### Exercise requirements
Each line of the data that includes "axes" must be copied.

******************************

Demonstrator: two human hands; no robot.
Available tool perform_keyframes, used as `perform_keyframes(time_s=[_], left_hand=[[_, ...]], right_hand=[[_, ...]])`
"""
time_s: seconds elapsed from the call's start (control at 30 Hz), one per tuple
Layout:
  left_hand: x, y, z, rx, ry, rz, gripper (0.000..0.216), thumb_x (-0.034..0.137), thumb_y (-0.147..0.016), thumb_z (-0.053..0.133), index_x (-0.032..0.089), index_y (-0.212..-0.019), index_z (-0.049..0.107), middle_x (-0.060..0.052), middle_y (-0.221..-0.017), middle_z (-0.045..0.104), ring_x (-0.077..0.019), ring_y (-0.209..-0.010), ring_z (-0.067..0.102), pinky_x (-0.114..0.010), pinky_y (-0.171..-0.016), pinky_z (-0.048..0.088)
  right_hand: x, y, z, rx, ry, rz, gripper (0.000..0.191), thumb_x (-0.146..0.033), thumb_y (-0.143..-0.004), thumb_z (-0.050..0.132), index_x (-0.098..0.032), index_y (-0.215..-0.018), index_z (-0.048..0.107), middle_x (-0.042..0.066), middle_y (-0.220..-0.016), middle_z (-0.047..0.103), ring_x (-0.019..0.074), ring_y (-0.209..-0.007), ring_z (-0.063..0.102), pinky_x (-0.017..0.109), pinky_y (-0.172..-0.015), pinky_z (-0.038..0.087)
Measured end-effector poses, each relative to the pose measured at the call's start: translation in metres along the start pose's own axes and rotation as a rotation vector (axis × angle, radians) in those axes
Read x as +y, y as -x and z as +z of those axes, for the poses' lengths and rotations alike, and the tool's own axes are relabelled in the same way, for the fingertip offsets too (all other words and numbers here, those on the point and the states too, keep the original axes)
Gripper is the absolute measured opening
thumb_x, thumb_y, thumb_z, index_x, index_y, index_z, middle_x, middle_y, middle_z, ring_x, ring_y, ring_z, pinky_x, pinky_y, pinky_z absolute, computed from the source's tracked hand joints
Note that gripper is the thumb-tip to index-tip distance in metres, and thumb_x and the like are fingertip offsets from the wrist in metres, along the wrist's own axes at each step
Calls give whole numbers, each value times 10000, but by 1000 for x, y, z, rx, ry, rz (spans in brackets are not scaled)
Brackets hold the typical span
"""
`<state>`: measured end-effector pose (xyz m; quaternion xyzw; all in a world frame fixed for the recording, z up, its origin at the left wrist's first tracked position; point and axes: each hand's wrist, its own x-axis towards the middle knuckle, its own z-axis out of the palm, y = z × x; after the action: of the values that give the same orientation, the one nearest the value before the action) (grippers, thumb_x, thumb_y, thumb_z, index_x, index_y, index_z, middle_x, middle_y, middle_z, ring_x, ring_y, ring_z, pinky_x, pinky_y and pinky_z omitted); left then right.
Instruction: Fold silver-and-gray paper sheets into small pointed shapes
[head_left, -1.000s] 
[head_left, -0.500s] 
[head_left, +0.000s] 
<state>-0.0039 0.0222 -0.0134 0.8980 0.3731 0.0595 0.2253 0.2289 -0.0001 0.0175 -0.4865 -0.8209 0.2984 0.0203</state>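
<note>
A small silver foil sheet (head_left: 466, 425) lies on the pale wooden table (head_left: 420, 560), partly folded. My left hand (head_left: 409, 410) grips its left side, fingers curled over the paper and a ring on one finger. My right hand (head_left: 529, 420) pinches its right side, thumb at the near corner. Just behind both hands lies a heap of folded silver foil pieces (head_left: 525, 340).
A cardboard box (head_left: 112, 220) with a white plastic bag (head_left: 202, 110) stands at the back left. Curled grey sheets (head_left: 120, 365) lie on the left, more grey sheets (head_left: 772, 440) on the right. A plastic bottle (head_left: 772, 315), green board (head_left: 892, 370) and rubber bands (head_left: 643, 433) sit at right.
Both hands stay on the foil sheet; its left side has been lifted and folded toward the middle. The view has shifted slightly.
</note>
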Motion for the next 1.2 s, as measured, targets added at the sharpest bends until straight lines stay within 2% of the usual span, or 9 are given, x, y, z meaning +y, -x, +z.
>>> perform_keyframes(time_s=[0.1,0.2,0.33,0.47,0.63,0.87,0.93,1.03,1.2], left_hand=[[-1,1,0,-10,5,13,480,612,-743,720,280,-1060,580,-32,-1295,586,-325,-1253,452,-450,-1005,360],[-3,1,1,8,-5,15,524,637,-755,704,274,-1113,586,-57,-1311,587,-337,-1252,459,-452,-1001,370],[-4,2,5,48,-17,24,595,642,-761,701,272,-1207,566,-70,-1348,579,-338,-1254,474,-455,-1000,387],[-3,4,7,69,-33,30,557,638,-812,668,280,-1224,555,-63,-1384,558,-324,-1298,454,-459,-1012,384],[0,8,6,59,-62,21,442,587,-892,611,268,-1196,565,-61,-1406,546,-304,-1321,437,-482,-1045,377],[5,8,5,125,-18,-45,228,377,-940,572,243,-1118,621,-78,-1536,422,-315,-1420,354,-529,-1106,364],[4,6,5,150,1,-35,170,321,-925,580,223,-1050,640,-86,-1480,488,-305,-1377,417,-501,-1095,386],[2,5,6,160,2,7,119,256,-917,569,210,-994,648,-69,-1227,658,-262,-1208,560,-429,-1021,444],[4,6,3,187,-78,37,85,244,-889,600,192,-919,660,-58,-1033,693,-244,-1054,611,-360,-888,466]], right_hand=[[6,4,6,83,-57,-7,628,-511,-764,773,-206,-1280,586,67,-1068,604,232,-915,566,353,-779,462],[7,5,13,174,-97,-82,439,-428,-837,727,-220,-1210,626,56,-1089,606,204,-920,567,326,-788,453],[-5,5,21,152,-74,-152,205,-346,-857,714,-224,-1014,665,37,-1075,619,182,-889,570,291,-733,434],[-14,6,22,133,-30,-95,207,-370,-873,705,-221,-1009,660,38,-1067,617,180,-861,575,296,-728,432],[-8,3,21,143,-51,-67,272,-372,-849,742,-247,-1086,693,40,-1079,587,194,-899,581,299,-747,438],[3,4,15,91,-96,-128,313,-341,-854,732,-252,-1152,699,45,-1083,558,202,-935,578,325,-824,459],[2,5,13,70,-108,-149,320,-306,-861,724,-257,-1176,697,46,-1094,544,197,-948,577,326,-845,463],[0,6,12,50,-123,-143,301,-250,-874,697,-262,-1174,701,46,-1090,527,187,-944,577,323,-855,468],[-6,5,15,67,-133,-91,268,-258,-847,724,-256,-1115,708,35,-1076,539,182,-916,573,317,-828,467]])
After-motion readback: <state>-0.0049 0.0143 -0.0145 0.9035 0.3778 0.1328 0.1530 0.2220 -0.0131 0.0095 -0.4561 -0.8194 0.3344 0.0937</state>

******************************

### Response area
Measured end-effector poses, each relative to the pose measured at the call's start: translation in metres along the start pose's own axes and rotation as a rotation vector (axis × angle, radians) in those axes
Read x as +y, y as -x and z as +z of those axes, for the poses' lengths and rotations alike, and the tool's own axes are relabelled in the same way, for the fingertip offsets too (all other words and numbers here, those on the point and the states too, keep the original axes)
Note that gripper is the thumb-tip to index-tip distance in metres, and thumb_x and the like are fingertip offsets from the wrist in metres, along the wrist's own axes at each step
`<state>`: measured end-effector pose (xyz m; quaternion xyzw; all in a world frame fixed for the recording, z up, its origin at the left wrist's first tracked position; point and axes: each hand's wrist, its own x-axis towards the middle knuckle, its own z-axis out of the palm, y = z × x; after the action: of the values that give the same orientation, the one nearest the value before the action) (grippers, thumb_x, thumb_y, thumb_z, index_x, index_y, index_z, middle_x, middle_y, middle_z, ring_x, ring_y, ring_z, pinky_x, pinky_y and pinky_z omitted); left then right.

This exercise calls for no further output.